Molecular dynamic simulations showing (a) a time-lapse evolution over 1,000 ns of 75 Fmoc-FFY in presence of 1 AP in an icosahedral box. (b) (left) Instantaneous view of AP, with residues located within 2 Å of an Fmoc-FFY shown in color (LYS residues in blue, ARG in red, ASN in yellow, THR in green, TRP in cyan, and ASP in purple). (right) Same view as on the left, but rotated by 90°.
Based on our experimental observations and simulation results, we can propose the following mechanism of the LEASA process on phospholipid vesicles (Figure 5). The enzyme (i.e. AP, truncated orange) transforms the phosphorylated precursors Fmoc-FFpY (green dots) into self-assembling peptides Fmoc-FFY (purple dots). These self-assemble and then accumulate in an environment close to the membrane. Some Fmoc-FFY and resulting aggregates (purple grape cluster) interact with the surface of the enzyme (Figure 5a). It thus explains the high fluorescence (ThT emission highlighting the peptide self-assembly) observed both in close vicinity of GUV/AP-Strep and all along their membrane. Because the phospholipid membrane is a two dimensional fluid, the APs linked to the phospholipids diffuse and be « captured » by the peptide nanofibers with which they ineract (Figure 5b). This results in a local accumulation of AP at specific areas on the vesicle surface membranes where thus high production of self-assembling and aggregated peptides occur. Experimentally, this leads to highly fluorescent « dots » located at specific areas on GUVs, as observed by CLSM. Moreover, interaction of AP with longer peptide nanofibers seems to have two consequences on the vesicles: first, it induces a mechanical force on the phospholipid membrane which can generate a transient permeability, revealed by a loss of phase-contrast observed over time on GUV/AP-Strep when brought in contact with Fmoc-FFpY. This results finally in vesicles not perfectly round-shaped (Figure 5c). Secondly, because enzymes also act as anchoring points for peptide nanofibres, phospholipid vesicles, which are highly flexible entities, can spread out and elongate along the nanofibres thanks to enzyme–peptide based nanofiber interactions, as observed by cryo-TEM on SUV/AP-Strep.

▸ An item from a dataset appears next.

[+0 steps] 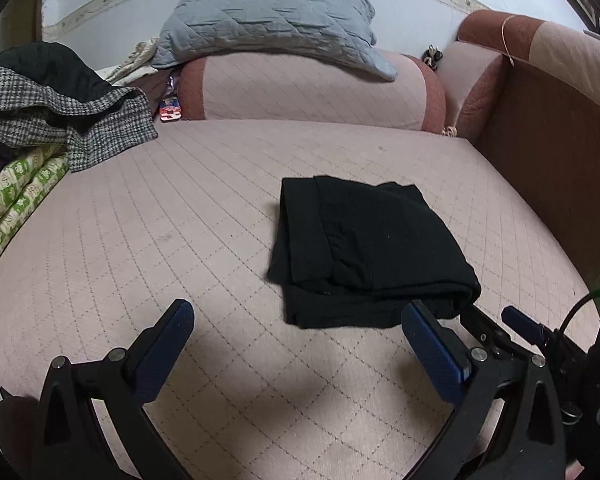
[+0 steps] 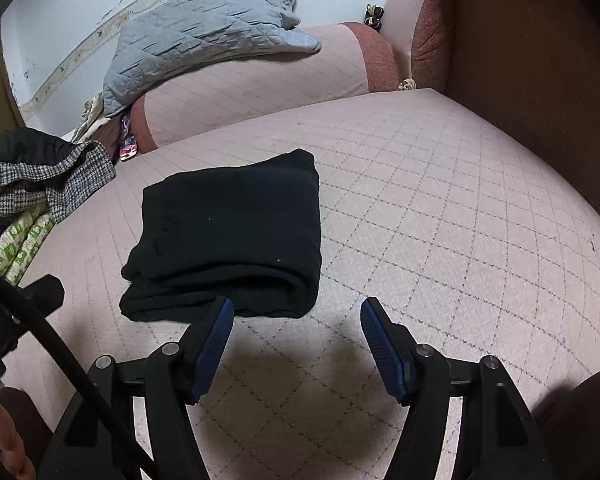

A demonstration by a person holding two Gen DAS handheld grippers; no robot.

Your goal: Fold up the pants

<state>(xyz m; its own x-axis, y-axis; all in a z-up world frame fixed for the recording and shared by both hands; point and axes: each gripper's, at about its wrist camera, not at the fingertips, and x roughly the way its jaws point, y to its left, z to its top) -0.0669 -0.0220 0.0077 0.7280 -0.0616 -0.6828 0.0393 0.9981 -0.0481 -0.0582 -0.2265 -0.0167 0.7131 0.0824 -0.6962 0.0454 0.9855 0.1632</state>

Three steps (a-c) scheme of the expected LEASA mechanism occurring from the surface of phospholipid vesicles modified by AP.
Conclusion
3
As reported in the literature, LEASA on the surface of living systems (cells, bacteria) represents an emerging strategy of interest for biomedical applications (Carlini et al., 2019; Feng et al., 2019; Jiang et al., 2017; Kuang et al., 2014; Li et al., 2013; Pires et al., 2015; Zhou et al., 2015; Zhou et al., 2016). Our work illustrates for the first time the possibility of studying the impact of peptide self-assembly induced by enzymes present on the surface of phospholipid vesicles, using a simple model system. This enabled us to demonstrate that the resulting self-assembled peptide nanofibres interact with the membranes of the vesicles, exerting a mechanical force capable of inducing transient permeability and deforming their spherical shape. The interaction between the nanofibres and the vesicles is ensured by the presence of enzymes that act as anchor points, mainly through hydrogen bonds and electrostatic interactions.

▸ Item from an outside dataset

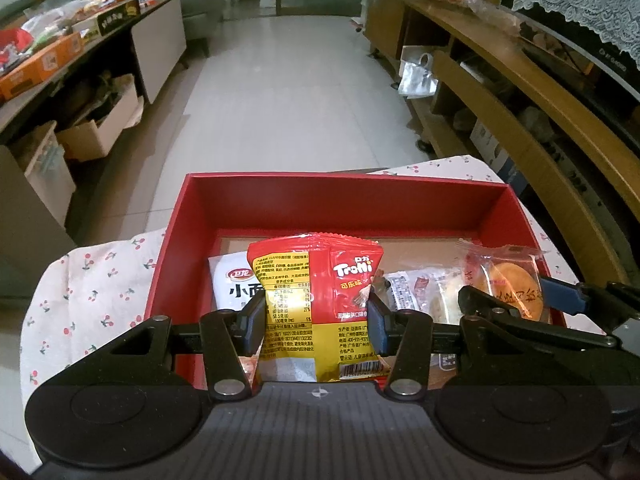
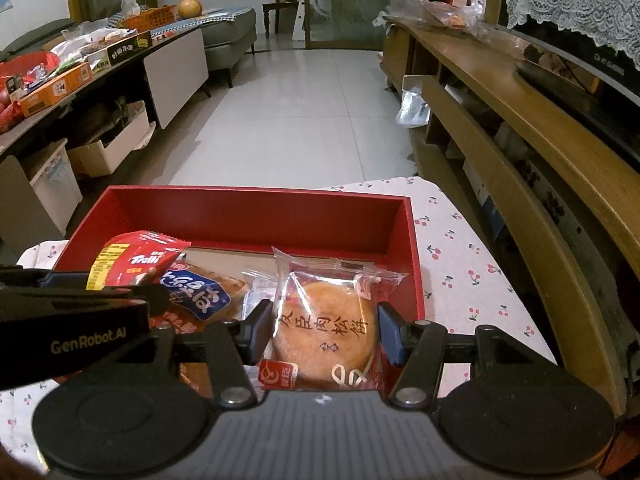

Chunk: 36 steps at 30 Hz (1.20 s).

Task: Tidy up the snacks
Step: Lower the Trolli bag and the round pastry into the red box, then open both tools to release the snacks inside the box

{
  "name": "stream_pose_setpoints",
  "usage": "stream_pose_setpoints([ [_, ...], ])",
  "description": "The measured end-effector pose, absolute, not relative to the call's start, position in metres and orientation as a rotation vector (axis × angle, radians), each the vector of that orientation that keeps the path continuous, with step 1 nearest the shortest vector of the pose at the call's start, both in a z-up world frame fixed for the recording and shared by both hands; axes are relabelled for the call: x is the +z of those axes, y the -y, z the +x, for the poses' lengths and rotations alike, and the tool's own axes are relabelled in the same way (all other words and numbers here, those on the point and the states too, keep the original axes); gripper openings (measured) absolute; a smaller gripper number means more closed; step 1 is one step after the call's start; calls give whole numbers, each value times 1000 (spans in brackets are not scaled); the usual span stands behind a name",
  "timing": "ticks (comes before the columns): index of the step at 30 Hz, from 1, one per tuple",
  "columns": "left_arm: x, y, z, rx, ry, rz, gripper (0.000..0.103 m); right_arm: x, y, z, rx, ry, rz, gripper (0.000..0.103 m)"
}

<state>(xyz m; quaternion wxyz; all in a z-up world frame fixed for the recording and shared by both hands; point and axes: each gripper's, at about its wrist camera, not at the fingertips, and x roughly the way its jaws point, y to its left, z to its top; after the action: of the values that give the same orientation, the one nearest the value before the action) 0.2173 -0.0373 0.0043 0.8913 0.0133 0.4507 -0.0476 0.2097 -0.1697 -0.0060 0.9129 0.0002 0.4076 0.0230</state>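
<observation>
A red box (image 1: 280, 200) (image 2: 248, 208) stands on a cherry-print cloth. My left gripper (image 1: 316, 316) is shut on a red and yellow Trolli candy bag (image 1: 320, 300), held upright over the box's near part; the bag also shows in the right wrist view (image 2: 136, 260). My right gripper (image 2: 324, 332) is shut on a clear-wrapped round meat floss cake (image 2: 324, 328), over the box's right part; it also shows in the left wrist view (image 1: 512, 284). A white snack pack (image 1: 234, 284), a clear-wrapped snack (image 1: 420, 288) and a blue-label pack (image 2: 200, 292) lie in the box.
The cherry-print cloth (image 2: 472, 280) covers the surface under the box. A wooden shelf unit (image 2: 520, 140) runs along the right. A long table with snack boxes (image 2: 60, 84) stands at the left. Tiled floor (image 2: 300, 120) lies beyond.
</observation>
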Motion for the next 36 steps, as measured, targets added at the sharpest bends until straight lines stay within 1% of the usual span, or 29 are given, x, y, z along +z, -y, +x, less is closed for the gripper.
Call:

This model system can be refined or optimized by introducing different membrane proteins and/or other phospholipids. Other types of enzymes conjugated to streptavidin could be studied, making this model particularly versatile. These adaptations can be used to study the LEASA phenomenon in a simple system, thereby helping to understand impacts on living cells.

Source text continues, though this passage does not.